Celebrating 40 Years of Hypocrisy


Photo Credit: Bennetton Talk

This year (2008), the Catholic Church is celebrating the 40th anniversary of the publication of Humanae vitae - a papal encyclical released by Pope Paul VI which outlined the “Church’s teaching on birth control and the sanctity of human life as properly contained within the marital relationship”.

Essentially, HV reaffirmed the Church’s position that the use of all forms of artificial birth control, such as condoms, are immoral. They justify their position on the grounds that such acts are contraceptive. According to HV, contraception is defined as, “any action which, either in anticipation of the conjugal act [sexual intercourse], or in its accomplishment, or in the development of its natural consequences, proposes, whether as an end or as a means, to render procreation impossible” (HV 14). In other words, every conjugal act must be open to the possibility of creating life.
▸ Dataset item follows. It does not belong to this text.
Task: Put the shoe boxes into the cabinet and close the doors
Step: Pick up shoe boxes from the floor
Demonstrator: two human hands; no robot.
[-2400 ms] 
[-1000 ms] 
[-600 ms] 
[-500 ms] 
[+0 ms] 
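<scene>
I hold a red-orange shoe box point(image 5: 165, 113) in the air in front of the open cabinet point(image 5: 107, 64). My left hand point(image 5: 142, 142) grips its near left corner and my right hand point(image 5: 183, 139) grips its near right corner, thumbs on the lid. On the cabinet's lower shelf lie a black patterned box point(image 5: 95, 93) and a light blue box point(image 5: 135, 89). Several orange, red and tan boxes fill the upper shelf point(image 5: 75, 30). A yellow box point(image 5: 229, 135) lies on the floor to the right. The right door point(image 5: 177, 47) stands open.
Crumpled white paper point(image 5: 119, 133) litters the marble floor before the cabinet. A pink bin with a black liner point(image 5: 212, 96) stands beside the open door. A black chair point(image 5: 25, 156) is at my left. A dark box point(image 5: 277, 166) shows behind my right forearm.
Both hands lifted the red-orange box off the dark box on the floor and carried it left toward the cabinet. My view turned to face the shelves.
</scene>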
Since the time of its publication, HV has often been the center of a great deal of controversy and criticism, from both Catholics and non-Catholics alike. Many feel that the Church has no right to intrude on activities that take place between two married persons in the privacy of their own bedroom. Others feel that it is precisely these kinds of issues where the guidance of the Church is sorely needed. In recent years, secular opposition has increased in light of the spread of HIV, as well as other STDs.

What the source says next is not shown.